Monitoring¶
The Gnosis Analytics platform uses Prometheus for metrics collection, Promtail and Loki for log aggregation, and configured alerting rules for proactive issue detection. This page documents the observability stack, key metrics, and alerting configuration.
Observability Stack¶
flowchart LR
subgraph Services
API[cerebro-api]
IDX[Indexers]
CRW[Crawlers]
end
subgraph Metrics
PROM[Prometheus]
end
subgraph Logging
PROMTAIL[Promtail]
LOKI[Loki]
end
subgraph Alerting
AM[Alertmanager]
end
API -->|metrics| PROM
IDX -->|metrics| PROM
CRW -->|metrics| PROM
API -->|stdout/stderr| PROMTAIL
IDX -->|stdout/stderr| PROMTAIL
CRW -->|stdout/stderr| PROMTAIL
PROMTAIL --> LOKI
PROM --> AM
AM -->|notifications| SLACK[Slack / Email] Metrics Collection¶
Prometheus¶
Prometheus runs in the EKS cluster and scrapes metrics from all services via Kubernetes service discovery. It automatically discovers pods with the appropriate annotations.
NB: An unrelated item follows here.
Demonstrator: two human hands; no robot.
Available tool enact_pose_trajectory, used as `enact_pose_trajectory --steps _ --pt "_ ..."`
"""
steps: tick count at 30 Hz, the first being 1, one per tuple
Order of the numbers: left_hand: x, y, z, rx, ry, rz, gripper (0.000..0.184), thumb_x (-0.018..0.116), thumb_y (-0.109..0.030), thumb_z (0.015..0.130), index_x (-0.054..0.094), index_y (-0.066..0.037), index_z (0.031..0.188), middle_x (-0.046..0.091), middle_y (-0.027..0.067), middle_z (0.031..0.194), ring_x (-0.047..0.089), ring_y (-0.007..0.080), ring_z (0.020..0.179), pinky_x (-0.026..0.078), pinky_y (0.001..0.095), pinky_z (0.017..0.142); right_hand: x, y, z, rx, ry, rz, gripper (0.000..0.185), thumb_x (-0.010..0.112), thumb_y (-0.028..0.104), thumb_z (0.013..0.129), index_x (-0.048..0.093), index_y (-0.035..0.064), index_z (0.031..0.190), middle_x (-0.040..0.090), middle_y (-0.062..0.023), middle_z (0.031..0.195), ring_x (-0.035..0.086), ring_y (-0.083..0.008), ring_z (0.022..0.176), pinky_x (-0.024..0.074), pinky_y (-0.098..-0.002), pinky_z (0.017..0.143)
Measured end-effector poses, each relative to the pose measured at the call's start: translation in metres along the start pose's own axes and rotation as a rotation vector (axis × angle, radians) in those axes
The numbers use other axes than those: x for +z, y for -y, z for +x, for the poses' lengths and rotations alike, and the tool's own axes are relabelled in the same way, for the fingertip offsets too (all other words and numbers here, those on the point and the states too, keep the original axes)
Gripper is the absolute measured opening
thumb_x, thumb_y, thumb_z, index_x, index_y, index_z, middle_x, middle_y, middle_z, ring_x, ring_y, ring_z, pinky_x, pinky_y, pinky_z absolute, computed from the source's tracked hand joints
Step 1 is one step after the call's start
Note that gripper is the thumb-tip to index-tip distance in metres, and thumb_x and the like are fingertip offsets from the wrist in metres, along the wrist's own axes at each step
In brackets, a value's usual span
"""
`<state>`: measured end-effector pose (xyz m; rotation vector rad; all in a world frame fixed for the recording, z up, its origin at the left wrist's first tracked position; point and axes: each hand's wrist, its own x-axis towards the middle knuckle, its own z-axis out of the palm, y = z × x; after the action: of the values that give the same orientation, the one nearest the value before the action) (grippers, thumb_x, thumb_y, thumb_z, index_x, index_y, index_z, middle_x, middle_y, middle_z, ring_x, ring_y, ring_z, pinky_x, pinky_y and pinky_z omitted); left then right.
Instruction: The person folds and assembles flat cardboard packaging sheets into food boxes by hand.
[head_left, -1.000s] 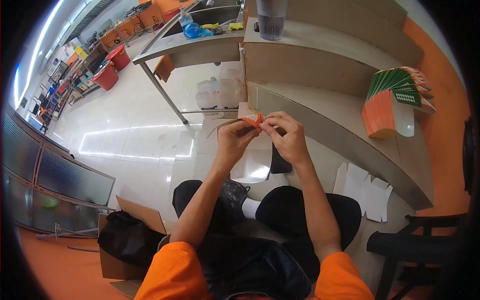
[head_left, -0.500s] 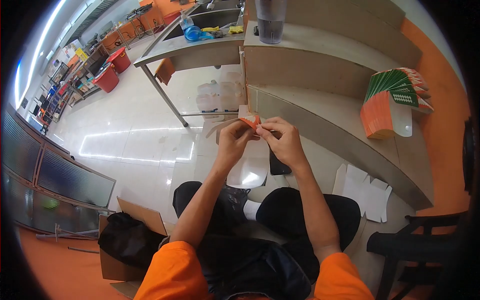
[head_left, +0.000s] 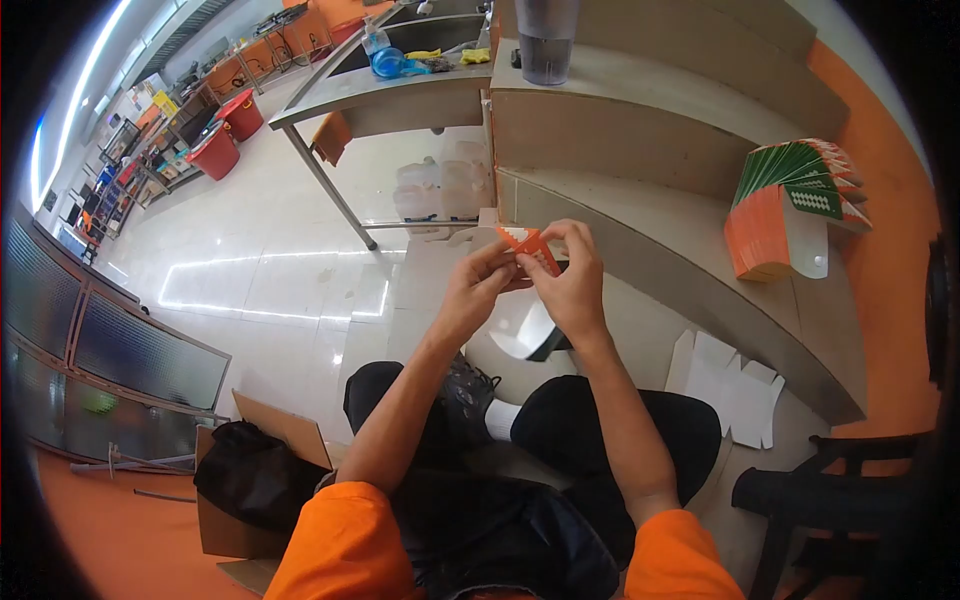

Pod annotations for scraping:
metadata:
annotations:
prometheus.io/scrape: "true"
prometheus.io/port: "8000"
prometheus.io/path: "/metrics"
Key Metrics¶
API Metrics¶
| Metric | Type | Description |
|---|---|---|
http_requests_total | Counter | Total HTTP requests by method, path, and status code |
http_request_duration_seconds | Histogram | Request latency distribution |
http_requests_in_progress | Gauge | Number of requests currently being processed |
api_manifest_refresh_total | Counter | Number of manifest refresh attempts |
api_manifest_refresh_errors_total | Counter | Number of failed manifest refreshes |
api_endpoints_registered | Gauge | Number of currently registered API endpoints |
api_rate_limit_hits_total | Counter | Number of requests rejected by rate limiting |
ClickHouse Query Metrics¶
| Metric | Type | Description |
|---|---|---|
clickhouse_query_duration_seconds | Histogram | ClickHouse query execution time |
clickhouse_query_errors_total | Counter | Number of failed ClickHouse queries |
clickhouse_connection_pool_size | Gauge | Current connection pool size |
clickhouse_rows_returned | Histogram | Number of rows returned per query |
Indexer Metrics¶
| Metric | Type | Description |
|---|---|---|
indexer_blocks_processed_total | Counter | Total blocks indexed |
indexer_current_block | Gauge | Most recently indexed block number |
indexer_chain_head_block | Gauge | Current chain head block number |
indexer_lag_blocks | Gauge | Difference between chain head and indexed block |
indexer_processing_duration_seconds | Histogram | Time to process each block batch |
Crawler Metrics¶
| Metric | Type | Description |
|---|---|---|
crawler_peers_discovered | Gauge | Number of peers found in last crawl |
crawler_crawl_duration_seconds | Histogram | Duration of each crawl cycle |
crawler_ips_enriched_total | Counter | Total IP addresses enriched with geolocation |
crawler_api_errors_total | Counter | External API call failures |
Log Aggregation¶
Promtail + Loki¶
Promtail runs as a DaemonSet on every node, tailing container logs and shipping them to Loki for centralized storage and querying.
Log pipeline:
- Containers write to stdout/stderr (standard Kubernetes logging)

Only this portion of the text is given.